Solar is definitely a good idea and worth the investment especially when you consider that it's investment means you can eventually come off the grid (the sooner the better IMO...but would need 5 more panels to be fully off the grid for power)


----------



## Kauboy (May 12, 2014)

I put together a portable setup that will work on solar after seeing a product one company was making where they housed a battery pack within a Pelican case.
I took it a little more "tacticool", and made mine using a large ammo can. The can houses a 10amp charge controller, a 27AH 12v battery, a 750w inverter, a digital charging voltage indicator, an analog ammeter and voltmeter, two 120v outlets, one 12v cig lighter outlet, one 4 port USB hub, a switch to allow current to flow to the inverter, and a switch that allows current to flow to the charger from a connected charging source.
The system will accept any panel which runs less than 10amps and connects using two screw down battery posts.

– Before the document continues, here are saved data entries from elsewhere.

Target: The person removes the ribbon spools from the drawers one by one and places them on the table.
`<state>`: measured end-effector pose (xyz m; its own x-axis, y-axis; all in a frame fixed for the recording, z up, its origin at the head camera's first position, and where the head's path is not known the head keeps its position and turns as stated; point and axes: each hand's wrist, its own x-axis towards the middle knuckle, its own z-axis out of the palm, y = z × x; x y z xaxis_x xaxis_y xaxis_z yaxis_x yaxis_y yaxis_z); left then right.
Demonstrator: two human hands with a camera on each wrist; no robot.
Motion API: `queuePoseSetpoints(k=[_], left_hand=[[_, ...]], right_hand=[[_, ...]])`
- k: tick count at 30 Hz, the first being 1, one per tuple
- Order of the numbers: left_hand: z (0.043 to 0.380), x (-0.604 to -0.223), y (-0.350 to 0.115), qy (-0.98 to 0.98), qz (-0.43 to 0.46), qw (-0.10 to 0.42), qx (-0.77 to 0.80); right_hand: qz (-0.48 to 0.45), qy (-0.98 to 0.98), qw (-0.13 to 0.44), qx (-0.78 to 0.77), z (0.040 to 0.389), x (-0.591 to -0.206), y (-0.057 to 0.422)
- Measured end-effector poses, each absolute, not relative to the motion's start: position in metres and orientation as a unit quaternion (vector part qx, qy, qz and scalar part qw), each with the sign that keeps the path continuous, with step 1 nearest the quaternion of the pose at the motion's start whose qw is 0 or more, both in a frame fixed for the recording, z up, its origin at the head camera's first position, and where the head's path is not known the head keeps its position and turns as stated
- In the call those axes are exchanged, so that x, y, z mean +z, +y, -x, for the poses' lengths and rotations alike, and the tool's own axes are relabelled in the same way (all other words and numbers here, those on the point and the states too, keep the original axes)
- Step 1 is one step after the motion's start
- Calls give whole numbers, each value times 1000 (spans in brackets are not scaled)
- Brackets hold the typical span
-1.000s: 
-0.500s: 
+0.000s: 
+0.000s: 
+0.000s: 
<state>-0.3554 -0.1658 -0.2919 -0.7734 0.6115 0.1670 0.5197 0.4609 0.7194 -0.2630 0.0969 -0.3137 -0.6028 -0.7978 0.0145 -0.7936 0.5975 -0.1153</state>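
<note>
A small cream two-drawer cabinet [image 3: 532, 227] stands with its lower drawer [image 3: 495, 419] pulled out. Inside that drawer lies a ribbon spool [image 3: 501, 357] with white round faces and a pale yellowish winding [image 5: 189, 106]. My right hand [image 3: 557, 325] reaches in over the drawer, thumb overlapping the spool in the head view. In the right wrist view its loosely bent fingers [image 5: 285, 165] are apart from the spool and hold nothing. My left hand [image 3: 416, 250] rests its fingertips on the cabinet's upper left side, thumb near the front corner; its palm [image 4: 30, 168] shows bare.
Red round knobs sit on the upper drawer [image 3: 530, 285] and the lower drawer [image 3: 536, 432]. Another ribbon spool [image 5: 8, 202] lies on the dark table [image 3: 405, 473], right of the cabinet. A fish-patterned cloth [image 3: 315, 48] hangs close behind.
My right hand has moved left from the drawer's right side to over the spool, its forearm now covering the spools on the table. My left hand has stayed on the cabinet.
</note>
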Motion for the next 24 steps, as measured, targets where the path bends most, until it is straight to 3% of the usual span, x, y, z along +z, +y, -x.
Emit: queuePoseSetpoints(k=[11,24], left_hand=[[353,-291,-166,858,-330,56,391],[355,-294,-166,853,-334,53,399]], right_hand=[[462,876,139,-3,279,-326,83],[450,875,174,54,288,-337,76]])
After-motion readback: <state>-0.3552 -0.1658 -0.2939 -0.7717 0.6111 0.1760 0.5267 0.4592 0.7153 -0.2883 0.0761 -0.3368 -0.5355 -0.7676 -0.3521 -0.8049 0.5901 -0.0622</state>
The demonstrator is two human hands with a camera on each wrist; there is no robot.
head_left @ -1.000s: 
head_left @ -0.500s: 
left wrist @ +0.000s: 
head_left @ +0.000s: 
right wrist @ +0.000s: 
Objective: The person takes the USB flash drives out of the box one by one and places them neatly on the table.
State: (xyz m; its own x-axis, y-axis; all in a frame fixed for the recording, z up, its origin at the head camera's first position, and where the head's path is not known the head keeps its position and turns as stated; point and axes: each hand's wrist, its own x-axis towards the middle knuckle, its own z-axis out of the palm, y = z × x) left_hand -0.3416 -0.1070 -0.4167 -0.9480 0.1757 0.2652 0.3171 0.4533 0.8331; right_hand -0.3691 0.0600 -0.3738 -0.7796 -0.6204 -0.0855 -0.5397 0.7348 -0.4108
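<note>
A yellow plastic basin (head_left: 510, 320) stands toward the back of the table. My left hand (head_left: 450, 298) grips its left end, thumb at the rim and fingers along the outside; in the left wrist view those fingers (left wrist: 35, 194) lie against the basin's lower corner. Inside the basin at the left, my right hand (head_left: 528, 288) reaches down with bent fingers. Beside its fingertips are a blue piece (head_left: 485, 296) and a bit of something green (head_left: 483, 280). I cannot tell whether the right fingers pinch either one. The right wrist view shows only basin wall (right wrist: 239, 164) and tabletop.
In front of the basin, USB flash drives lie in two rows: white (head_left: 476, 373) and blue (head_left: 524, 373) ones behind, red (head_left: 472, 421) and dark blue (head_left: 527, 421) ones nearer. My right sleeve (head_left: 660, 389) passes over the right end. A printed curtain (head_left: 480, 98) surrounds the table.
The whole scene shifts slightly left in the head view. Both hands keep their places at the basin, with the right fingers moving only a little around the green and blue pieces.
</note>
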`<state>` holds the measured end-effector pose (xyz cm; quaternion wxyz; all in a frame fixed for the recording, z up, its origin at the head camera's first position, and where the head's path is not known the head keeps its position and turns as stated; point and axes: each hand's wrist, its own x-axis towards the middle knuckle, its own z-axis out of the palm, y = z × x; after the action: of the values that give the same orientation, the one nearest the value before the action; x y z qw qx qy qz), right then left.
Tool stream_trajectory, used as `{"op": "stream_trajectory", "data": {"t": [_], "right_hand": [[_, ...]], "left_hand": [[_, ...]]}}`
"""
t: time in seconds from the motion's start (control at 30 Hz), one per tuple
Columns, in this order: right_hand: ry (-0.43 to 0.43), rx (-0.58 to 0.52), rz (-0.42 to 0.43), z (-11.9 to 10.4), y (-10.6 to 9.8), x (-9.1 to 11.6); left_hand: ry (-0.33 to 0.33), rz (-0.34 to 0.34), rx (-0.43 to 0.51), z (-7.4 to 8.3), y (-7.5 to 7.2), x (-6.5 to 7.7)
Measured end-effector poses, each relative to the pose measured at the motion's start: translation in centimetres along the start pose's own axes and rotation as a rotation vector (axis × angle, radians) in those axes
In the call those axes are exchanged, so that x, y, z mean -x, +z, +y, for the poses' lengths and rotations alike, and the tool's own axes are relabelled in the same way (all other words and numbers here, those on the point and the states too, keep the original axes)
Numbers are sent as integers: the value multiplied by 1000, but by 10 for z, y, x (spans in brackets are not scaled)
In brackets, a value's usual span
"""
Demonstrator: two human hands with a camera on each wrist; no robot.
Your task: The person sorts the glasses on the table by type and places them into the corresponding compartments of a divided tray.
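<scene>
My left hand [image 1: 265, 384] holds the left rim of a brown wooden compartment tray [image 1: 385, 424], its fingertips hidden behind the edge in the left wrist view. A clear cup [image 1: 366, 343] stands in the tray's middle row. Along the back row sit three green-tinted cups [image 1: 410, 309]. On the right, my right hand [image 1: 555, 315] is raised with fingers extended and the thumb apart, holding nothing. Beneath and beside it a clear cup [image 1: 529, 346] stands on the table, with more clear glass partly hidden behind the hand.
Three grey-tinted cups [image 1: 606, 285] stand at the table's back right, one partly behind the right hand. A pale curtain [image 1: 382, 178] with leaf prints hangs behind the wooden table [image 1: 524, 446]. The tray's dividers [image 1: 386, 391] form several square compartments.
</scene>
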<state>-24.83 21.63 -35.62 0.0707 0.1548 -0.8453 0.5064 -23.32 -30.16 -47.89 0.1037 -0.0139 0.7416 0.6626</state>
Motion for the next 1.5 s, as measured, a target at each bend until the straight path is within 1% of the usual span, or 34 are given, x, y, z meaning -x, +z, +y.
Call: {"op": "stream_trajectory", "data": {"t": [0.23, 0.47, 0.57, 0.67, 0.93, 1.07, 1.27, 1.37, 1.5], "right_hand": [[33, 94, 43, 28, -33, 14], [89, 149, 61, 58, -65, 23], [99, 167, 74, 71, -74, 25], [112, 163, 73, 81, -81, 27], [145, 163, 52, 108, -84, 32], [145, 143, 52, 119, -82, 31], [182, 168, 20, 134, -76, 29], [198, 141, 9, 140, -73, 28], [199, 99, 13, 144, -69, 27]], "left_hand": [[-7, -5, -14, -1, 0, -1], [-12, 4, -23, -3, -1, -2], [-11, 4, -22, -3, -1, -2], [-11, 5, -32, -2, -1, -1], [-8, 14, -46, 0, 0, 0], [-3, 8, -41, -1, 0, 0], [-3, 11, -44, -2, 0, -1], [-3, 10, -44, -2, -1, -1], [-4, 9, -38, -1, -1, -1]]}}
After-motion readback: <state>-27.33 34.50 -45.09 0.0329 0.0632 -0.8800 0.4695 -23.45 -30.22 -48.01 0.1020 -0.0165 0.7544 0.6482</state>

This gives me a handy way to keep power with me at all times.
I have five 12v LED light bulbs that can be hooked up to the system and run throughout the home to important rooms, or when away from the house as well.
It can charge electronics using either the 120v outlets, or the 5v USB ports.
It can be charged on any <=10amp panel, or on a 12v trickle charger wall wart or car charger.

I got a great deal on small portable solar panels. One 70w and one 35w. Both work well with this set up.


----------



## BullseyePrecision (Jun 10, 2014)

Kauboy said:


> I put together a portable setup that will work on solar after seeing a product one company was making where they housed a battery pack within a Pelican case.
> I took it a little more "tacticool", and made mine using a large ammo can. The can houses a 10amp charge controller, a 27AH 12v battery, a 750w inverter, a digital charging voltage indicator, an analog ammeter and voltmeter, two 120v outlets, one 12v cig lighter outlet, one 4 port USB hub, a switch to allow current to flow to the inverter, and a switch that allows current to flow to the charger from a connected charging source.
> The system will accept any panel which runs less than 10amps and connects using two screw down battery posts.
> 
> ...


Pictures?


----------



## Kauboy (May 12, 2014)

Sure thing. Let me get a few shots and I'll post them later this evening.

EDIT:
Pics added!

Apparently my memory is more fuzzy than I realize. My charge controller is only 7amp, and the battery is 26AH, not 27.(no biggie)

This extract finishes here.